→ **About this task**:
Set down the full listing below word for word; pictures stay out of the copy.

→ **Provided material**:

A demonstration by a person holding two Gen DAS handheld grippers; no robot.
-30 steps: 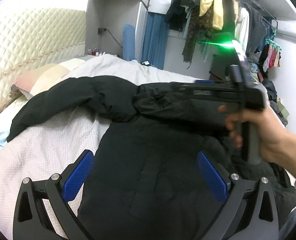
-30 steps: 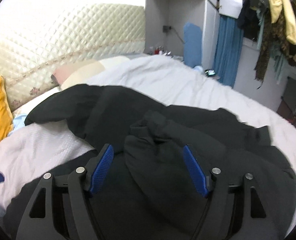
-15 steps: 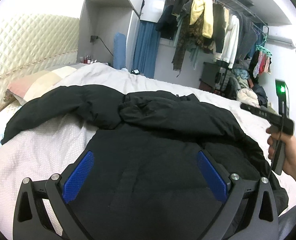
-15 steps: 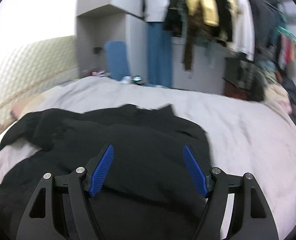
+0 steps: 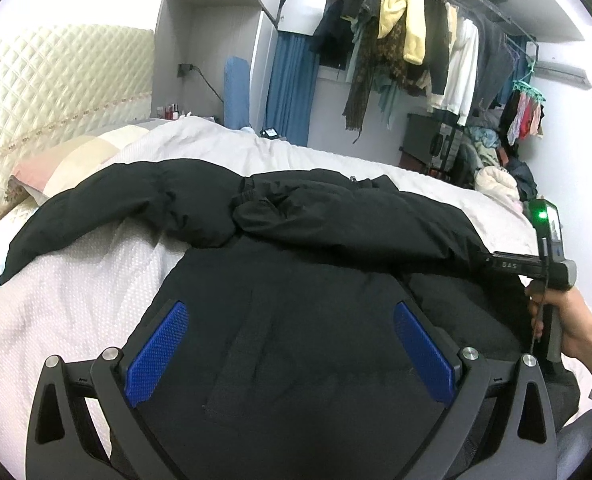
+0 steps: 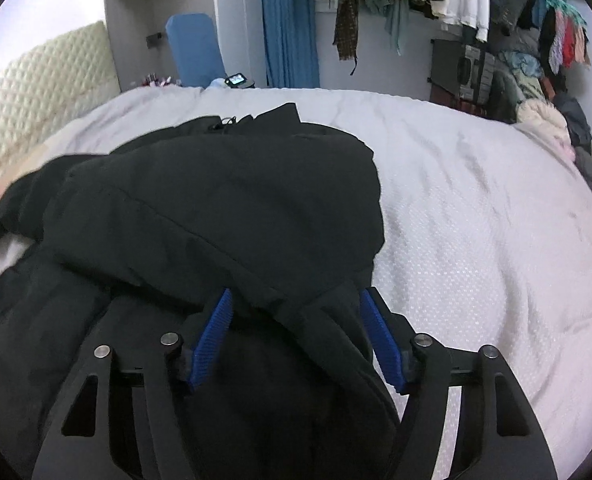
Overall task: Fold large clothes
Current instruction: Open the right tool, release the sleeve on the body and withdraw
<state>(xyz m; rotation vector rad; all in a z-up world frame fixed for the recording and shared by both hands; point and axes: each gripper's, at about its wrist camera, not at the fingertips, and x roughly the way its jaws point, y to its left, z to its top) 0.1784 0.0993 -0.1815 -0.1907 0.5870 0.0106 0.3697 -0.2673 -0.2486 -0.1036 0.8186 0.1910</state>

→ **Response box**:
A demonstration by a person holding two Gen DAS handheld grippers; no robot.
-30 steps: 
-30 steps: 
-15 steps: 
-15 steps: 
+0 steps: 
+0 steps: 
Overall task: Fold large clothes
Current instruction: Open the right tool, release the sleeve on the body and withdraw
<state>(xyz m; rotation vector rad; all in a z-up world frame fixed for the recording and shared by both hands; point and axes: each gripper's, at about its wrist camera, not at the fingertips, and x roughly the way its jaws point, y to its left, z to its top) 0.1784 0.0993 -0.1815 -0.1907 0.5870 0.0106 0.3697 -0.2673 -0.2486 -0.1036 0.8186 0.1910</state>

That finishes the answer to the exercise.